**Task data:**
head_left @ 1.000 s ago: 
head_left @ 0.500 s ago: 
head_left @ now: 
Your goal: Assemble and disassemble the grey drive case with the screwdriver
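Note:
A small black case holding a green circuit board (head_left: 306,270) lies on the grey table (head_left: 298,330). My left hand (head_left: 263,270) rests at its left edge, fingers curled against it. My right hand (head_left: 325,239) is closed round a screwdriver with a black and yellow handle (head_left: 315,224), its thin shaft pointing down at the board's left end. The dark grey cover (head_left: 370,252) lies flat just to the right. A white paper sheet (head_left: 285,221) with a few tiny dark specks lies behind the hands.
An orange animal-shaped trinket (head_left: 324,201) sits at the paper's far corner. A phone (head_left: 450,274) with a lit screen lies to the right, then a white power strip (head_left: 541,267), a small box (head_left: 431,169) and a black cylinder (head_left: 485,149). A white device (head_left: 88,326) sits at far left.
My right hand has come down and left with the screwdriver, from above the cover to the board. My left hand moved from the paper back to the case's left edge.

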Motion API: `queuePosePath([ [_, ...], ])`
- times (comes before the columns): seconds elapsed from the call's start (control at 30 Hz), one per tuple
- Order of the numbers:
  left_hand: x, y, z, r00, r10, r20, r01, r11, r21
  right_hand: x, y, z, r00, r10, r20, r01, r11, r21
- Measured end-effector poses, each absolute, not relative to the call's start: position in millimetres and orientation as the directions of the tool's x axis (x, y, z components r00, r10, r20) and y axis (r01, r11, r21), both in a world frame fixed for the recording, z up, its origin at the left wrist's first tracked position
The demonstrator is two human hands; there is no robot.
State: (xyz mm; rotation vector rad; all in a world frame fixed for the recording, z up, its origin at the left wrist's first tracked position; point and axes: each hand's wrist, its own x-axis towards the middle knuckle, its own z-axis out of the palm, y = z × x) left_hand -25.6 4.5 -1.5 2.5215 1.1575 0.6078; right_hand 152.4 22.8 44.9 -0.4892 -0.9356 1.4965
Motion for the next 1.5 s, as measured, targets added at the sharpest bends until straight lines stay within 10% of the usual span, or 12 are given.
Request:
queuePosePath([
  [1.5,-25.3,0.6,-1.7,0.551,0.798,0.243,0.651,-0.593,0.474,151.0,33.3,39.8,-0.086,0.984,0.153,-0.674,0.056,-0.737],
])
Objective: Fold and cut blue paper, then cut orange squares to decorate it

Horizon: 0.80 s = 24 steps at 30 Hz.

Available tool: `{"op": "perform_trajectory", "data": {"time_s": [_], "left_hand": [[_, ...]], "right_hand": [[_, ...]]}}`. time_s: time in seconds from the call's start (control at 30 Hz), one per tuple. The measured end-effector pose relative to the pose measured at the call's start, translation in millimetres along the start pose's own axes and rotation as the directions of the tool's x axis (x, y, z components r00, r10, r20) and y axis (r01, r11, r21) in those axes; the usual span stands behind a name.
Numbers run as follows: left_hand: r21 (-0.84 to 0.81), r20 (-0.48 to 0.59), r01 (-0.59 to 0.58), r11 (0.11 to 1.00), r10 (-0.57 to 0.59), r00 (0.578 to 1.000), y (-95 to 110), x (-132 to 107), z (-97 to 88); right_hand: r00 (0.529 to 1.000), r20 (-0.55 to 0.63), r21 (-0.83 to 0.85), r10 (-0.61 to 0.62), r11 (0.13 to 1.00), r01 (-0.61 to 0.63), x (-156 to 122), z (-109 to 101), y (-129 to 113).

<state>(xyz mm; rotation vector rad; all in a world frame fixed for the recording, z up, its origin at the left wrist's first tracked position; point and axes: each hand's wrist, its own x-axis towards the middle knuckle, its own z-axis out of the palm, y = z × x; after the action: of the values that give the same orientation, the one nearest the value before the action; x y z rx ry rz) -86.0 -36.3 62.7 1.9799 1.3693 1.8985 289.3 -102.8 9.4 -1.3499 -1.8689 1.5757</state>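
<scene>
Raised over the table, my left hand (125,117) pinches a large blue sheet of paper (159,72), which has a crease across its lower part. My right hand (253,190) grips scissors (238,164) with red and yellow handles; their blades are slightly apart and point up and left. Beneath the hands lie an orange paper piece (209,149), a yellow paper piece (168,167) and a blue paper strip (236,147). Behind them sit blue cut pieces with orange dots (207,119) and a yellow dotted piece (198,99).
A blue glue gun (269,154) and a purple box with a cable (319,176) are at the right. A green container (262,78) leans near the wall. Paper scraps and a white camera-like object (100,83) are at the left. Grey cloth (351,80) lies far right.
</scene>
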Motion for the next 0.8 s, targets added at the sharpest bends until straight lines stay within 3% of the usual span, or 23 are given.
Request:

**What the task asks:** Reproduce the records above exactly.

**Reply to the task:**
head_left @ 1.000 s ago: 
head_left @ 0.500 s ago: 
head_left @ now: 
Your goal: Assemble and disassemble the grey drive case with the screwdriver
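Note:
A small black case holding a green circuit board (head_left: 306,270) lies on the grey table (head_left: 298,330). My left hand (head_left: 263,270) rests at its left edge, fingers curled against it. My right hand (head_left: 325,239) is closed round a screwdriver with a black and yellow handle (head_left: 315,224), its thin shaft pointing down at the board's left end. The dark grey cover (head_left: 370,252) lies flat just to the right. A white paper sheet (head_left: 285,221) with a few tiny dark specks lies behind the hands.
An orange animal-shaped trinket (head_left: 324,201) sits at the paper's far corner. A phone (head_left: 450,274) with a lit screen lies to the right, then a white power strip (head_left: 541,267), a small box (head_left: 431,169) and a black cylinder (head_left: 485,149). A white device (head_left: 88,326) sits at far left.
My right hand has come down and left with the screwdriver, from above the cover to the board. My left hand moved from the paper back to the case's left edge.
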
Motion API: `queuePosePath([ [_, ...], ])`
- times (comes before the columns): seconds elapsed from the call's start (control at 30 Hz), one per tuple
- Order of the numbers:
  left_hand: x, y, z, r00, r10, r20, r01, r11, r21
  right_hand: x, y, z, r00, r10, r20, r01, r11, r21
- Measured end-effector poses, each absolute, not relative to the call's start: position in millimetres and orientation as the directions of the tool's x axis (x, y, z components r00, r10, r20) and y axis (r01, r11, r21), both in a world frame fixed for the recording, z up, its origin at the left wrist's first tracked position
The demonstrator is two human hands; there is no robot.
State: (xyz mm; rotation vector rad; all in a world frame fixed for the recording, z up, its origin at the left wrist's first tracked position; point and axes: each hand's wrist, its own x-axis towards the middle knuckle, its own z-axis out of the palm, y = z × x) left_hand -25.6 4.5 -1.5 2.5215 1.1575 0.6078; right_hand 152.4 22.8 44.9 -0.4892 -0.9356 1.4965
Motion for the next 1.5 s, as measured, targets added at the sharpest bends until straight lines stay within 10% of the usual span, or 12 are given.
Request:
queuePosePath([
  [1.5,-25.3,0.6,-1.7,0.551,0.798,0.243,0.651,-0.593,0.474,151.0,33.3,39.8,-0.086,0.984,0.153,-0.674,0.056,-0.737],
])
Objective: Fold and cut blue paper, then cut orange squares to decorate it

Horizon: 0.80 s = 24 steps at 30 Hz.

Available tool: `{"op": "perform_trajectory", "data": {"time_s": [_], "left_hand": [[_, ...]], "right_hand": [[_, ...]]}}`. time_s: time in seconds from the call's start (control at 30 Hz), one per tuple. The measured end-effector pose relative to the pose measured at the call's start, translation in millimetres along the start pose's own axes and rotation as the directions of the tool's x axis (x, y, z components r00, r10, r20) and y axis (r01, r11, r21) in those axes; the usual span stands behind a name.
Numbers run as follows: left_hand: r21 (-0.84 to 0.81), r20 (-0.48 to 0.59), r01 (-0.59 to 0.58), r11 (0.11 to 1.00), r10 (-0.57 to 0.59), r00 (0.578 to 1.000), y (-95 to 110), x (-132 to 107), z (-97 to 88); right_hand: r00 (0.529 to 1.000), r20 (-0.55 to 0.63), r21 (-0.83 to 0.85), r10 (-0.61 to 0.62), r11 (0.13 to 1.00), r01 (-0.61 to 0.63), x (-156 to 122), z (-109 to 101), y (-129 to 113).

<state>(xyz mm; rotation vector rad; all in a world frame fixed for the recording, z up, its origin at the left wrist's first tracked position; point and axes: each hand's wrist, its own x-axis towards the middle knuckle, its own z-axis out of the palm, y = z × x; after the action: of the values that give the same orientation, the one nearest the value before the action; x y z rx ry rz) -86.0 -36.3 62.7 1.9799 1.3693 1.8985 289.3 -102.8 9.4 -1.3499 -1.8689 1.5757</state>
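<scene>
Raised over the table, my left hand (125,117) pinches a large blue sheet of paper (159,72), which has a crease across its lower part. My right hand (253,190) grips scissors (238,164) with red and yellow handles; their blades are slightly apart and point up and left. Beneath the hands lie an orange paper piece (209,149), a yellow paper piece (168,167) and a blue paper strip (236,147). Behind them sit blue cut pieces with orange dots (207,119) and a yellow dotted piece (198,99).
A blue glue gun (269,154) and a purple box with a cable (319,176) are at the right. A green container (262,78) leans near the wall. Paper scraps and a white camera-like object (100,83) are at the left. Grey cloth (351,80) lies far right.
</scene>
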Motion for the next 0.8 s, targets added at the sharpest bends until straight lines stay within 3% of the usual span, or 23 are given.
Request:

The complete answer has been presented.